Theodore Roosevelt National Park

After a quick overnight in Deer Lodge, Montana, our road trip began in earnest in North Dakota at the Theodore Roosevelt National Park.

President Truman established the park as the Theodore Roosevelt National Memorial Park in 1947. The North Dakota badlands were very important in Roosevelt’s life, where he took great interest in his ranches and in hunting, and the park memorializes his contributions to the conservation of America’s natural resources.

A panorama of the Badlands of North Dakota

We stayed in Medora, at the south entrance. Complete with wooden planked sidewalks and ice cream parlors, it was quite the western themed tourist extravaganza. While the Medora Musical is “the rootin’-tootinest, boot-scootinest show in all the west”, we decided to hang at the RV and watch the stars. We also passed on the Pitchfork Steak Fondue and Cowboy Cookout… it was clearly too early in the roadtrip!

The first morning, we dropped Conor off at a point of the Maah Dah Hey trail for a bike ride. The complete trail is 144 miles long, winding through the Little Missouri National Grasslands in North Dakota’s Badlands to form the longest continuous singletrack mountain biking trail in America.

We drove to a point further down the trail and started walking towards where Conor should be coming from.  We met a friendly couple who warned us about the large rattlesnakes they encountered on the trail inside the park, so our leisurely walk got quite tense, walking single file in the path’s center!

Relieved to see Conor coming down the trail with no snake bites

That afternoon we entered the National Park and drove the Scenic Route Drive.  There were a number of short trails to lookout points, allowing us to view the flora and fauna.

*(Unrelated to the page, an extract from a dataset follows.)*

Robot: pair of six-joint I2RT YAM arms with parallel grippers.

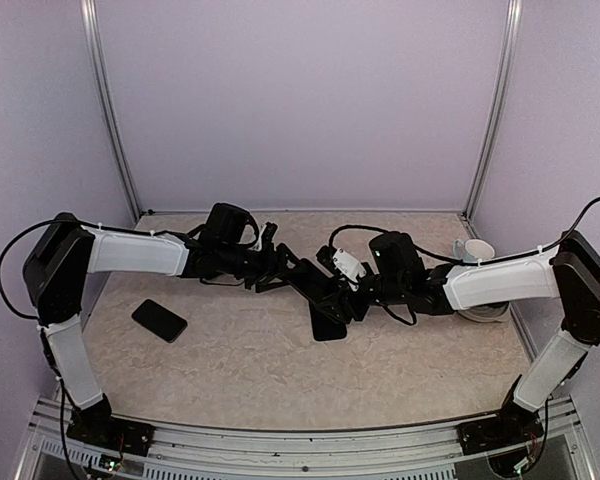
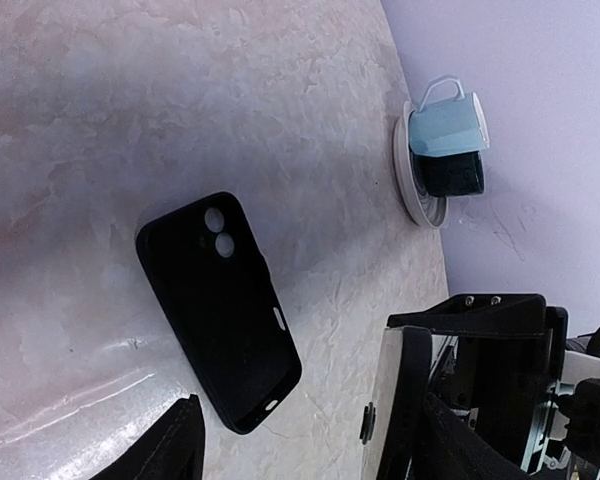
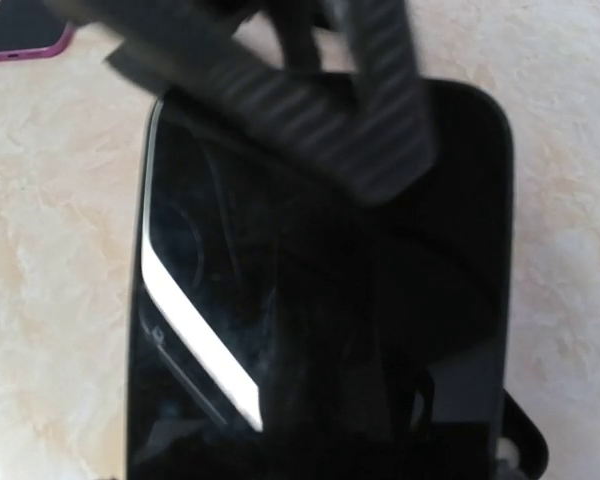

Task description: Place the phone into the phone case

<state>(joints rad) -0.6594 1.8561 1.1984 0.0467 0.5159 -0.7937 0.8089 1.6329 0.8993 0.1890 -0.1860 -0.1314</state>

Prairie dog keeping a very close eye on us
Jules gets to be taller if she stands on a rock
This building served as the old entrance to the park, before the highway was rerouted.

The next day, we did a longer hike on the Jones Creek Trail, following the creek through the high open prairie.

This bison, like the prairie dog, was keeping a close eye on us as we hiked below his viewpoint. But unlike the prairie dog, we also kept a close eye on him…

Later that day, we also drove out to the Painted Canyon Nature Trail.  The canyon can be overlooked from a rest stop on I-94, but we ventured down into the canyon to get close to the rock.